Following a brief slowdown in smartphone exports during the festival season in August and September, driven by high domestic demand, exports have picked up, touching a record $2.4 billion in October. This marks the highest export figure ever for both the month of October and the current financial year to date. In the same month last year, smartphone exports stood at $2 billion.
As a result, total smartphone exports for the first seven months (April–October) of 2025–26 reached $16 billion, according to early estimates from industry and trade bodies. This represents a rise of nearly 50 per cent over the $10.6 billion recorded during the same period last financial year.
Exports in just these seven months have already eclipsed the $15.5 billion achieved during the entire 2023–24.
Of the total exports, around 75 per cent came from two of Apple’s vendors — Foxconn and Tata Electronics — which operate two and three plants respectively.

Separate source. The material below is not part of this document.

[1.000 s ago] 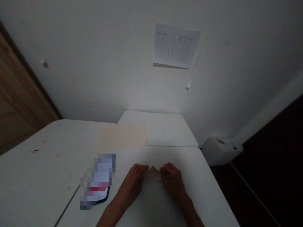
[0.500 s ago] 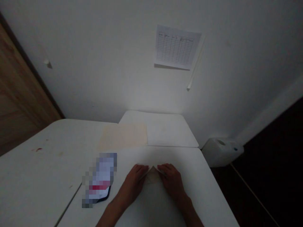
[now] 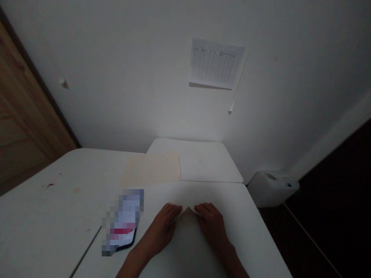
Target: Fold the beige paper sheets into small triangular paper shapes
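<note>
The folded paper [image 3: 188, 218] is pale cream, the table [image 3: 52, 208] white, the wall chart [image 3: 214, 63] grey-gridded.

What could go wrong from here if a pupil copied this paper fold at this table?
The flaps of the pale paper meet in a point between the left hand and right hand; if pressed unevenly, the crease could go crooked. The paper nearly matches the white table in this dim light, so its edges may be hard to see. The left hand is also close to a pixelated flat device, which it might nudge.
</note>
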Motion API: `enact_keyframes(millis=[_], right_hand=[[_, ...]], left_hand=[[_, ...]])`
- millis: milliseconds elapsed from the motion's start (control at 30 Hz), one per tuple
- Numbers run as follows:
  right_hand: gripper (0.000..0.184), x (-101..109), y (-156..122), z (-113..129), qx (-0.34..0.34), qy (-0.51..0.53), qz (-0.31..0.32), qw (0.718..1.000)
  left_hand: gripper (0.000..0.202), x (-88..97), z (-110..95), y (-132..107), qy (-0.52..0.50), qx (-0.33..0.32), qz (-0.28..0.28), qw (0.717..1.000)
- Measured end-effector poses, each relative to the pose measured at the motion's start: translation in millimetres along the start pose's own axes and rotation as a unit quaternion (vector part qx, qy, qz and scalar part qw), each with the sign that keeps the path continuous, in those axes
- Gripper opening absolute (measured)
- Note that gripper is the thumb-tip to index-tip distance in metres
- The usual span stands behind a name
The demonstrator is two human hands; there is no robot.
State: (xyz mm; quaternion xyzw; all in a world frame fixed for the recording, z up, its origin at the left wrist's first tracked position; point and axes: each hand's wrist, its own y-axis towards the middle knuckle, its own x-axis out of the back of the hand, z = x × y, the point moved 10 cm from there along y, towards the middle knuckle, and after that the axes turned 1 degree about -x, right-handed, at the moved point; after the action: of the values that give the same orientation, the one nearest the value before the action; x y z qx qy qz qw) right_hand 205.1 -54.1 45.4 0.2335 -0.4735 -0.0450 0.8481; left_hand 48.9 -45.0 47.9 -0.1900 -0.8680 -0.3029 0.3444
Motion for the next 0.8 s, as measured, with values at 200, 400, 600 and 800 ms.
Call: enact_keyframes(millis=[200,400,600,800], right_hand=[[0.032,2.0,0.0,7.0,0.023,-0.051,0.0,0.998],[0.026,0.1,-0.2,16.0,0.071,-0.056,0.001,0.996],[0.021,3.6,-2.4,16.3,0.095,-0.04,-0.002,0.995],[0.022,5.4,-4.2,17.1,0.123,-0.039,0.023,0.991]], left_hand=[[0.062,-0.9,-0.3,-5.5,0.032,-0.029,-0.008,0.999],[0.078,-14.6,1.7,-6.5,0.095,-0.049,0.011,0.994],[0.074,-14.3,-8.0,-5.0,0.079,-0.059,0.038,0.994],[0.076,-22.4,3.2,-13.8,0.094,-0.071,0.045,0.992]])
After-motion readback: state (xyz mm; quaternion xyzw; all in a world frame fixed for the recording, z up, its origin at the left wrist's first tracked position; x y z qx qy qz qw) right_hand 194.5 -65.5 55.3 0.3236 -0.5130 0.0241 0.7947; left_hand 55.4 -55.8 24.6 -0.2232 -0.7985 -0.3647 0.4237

Samsung, according to estimates, contributed about 14 per cent, while the remaining 11 per cent came from others, including Indian firms such as Padget Technologies and smaller direct exporters. Queries to Apple Inc and Samsung did not elicit a response.
Exports typically dip in August and September each year as global sales slow ahead of product launches, while domestic demand spikes around Diwali. This year, however, August exports rose 39 per cent and September exports nearly doubled compared to the same period last year.
While the export sentiment remains buoyant, the India Cellular and Electronics Association (ICEA) — representing companies such as Tata, Foxconn, Vivo, Oppo, Apple, Lava, and Dixon — has cautioned the government that the US decision to reduce fentanyl tariffs on Chinese exports from 20 per cent to 10 per cent, starting mid-November, could erode India’s competitiveness.
India, as a manufacturing destination, already faces a 12–14 per cent cost disadvantage compared to China. The 5 per cent production-linked incentive (PLI) scheme, which helped offset part of that gap, has already expired for Samsung (March 2025) and will end for other companies by March 2026. Any further tariff cuts by the US, ICEA warns, could put Indian exports at a fresh disadvantage.
Thanks to the PLI scheme, which encouraged Apple-led supply chain shifts, India’s mobile exports have risen dramatically — from 167th place in 2014–15 to becoming India’s top export category by 2024–25. The association fears that unless the government continues to address India’s manufacturing cost gap, the country’s smartphone export success story could fall under a shadow.